::: Data to process :::
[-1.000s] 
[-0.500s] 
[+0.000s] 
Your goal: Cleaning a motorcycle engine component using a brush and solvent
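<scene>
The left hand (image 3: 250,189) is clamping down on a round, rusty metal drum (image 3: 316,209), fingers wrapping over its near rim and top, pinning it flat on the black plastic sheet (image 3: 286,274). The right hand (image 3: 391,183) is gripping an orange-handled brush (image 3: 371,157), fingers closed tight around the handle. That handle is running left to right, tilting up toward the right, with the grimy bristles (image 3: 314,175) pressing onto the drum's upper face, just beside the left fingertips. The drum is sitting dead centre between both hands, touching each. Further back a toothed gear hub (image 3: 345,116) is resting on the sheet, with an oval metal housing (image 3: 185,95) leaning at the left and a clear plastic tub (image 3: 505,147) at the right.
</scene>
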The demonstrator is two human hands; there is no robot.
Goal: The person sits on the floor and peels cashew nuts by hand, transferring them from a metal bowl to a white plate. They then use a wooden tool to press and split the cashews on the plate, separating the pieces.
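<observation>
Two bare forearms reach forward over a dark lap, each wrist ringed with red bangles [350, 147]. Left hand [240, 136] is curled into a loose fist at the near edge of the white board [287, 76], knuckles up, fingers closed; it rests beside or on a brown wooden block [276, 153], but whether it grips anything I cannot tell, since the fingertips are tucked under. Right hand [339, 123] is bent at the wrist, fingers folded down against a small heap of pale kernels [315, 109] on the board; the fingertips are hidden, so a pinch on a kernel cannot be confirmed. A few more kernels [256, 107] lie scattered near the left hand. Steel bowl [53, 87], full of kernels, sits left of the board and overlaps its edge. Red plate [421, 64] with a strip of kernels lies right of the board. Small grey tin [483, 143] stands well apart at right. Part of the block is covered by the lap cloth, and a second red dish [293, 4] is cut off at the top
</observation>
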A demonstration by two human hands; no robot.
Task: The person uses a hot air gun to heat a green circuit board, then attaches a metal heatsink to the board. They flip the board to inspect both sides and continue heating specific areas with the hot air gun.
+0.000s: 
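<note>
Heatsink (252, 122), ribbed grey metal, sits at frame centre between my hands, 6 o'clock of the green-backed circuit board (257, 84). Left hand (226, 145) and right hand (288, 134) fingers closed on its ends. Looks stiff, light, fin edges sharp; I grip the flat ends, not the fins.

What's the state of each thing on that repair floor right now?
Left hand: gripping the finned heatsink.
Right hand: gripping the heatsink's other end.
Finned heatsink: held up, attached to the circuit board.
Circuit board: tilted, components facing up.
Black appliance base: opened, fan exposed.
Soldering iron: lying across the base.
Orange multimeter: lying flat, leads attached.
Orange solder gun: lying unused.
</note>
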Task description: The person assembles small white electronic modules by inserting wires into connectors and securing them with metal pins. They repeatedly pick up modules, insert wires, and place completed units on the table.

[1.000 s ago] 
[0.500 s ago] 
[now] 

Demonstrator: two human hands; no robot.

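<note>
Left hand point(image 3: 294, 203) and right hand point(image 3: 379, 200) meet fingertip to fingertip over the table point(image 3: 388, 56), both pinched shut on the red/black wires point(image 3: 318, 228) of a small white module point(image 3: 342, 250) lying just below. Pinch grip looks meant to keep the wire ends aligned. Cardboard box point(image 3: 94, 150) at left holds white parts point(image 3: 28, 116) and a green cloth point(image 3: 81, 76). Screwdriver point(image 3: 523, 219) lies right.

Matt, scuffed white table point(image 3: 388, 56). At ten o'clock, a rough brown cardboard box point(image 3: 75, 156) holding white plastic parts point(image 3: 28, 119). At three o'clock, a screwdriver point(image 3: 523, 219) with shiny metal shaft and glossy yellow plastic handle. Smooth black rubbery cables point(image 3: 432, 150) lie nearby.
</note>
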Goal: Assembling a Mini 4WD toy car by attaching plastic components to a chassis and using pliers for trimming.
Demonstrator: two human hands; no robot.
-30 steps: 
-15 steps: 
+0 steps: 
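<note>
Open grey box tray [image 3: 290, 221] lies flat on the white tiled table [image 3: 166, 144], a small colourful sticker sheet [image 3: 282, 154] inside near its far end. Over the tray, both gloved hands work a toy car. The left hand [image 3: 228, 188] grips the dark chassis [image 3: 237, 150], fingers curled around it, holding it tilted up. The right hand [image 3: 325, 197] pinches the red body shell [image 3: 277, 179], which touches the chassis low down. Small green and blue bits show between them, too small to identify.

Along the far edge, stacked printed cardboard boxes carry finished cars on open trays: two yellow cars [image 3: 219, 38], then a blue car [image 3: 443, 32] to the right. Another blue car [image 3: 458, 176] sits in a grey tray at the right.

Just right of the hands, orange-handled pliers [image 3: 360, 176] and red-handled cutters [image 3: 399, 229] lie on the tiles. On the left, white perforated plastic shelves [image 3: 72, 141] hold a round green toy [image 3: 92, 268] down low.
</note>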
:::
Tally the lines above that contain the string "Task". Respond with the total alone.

| Output for this exercise |
2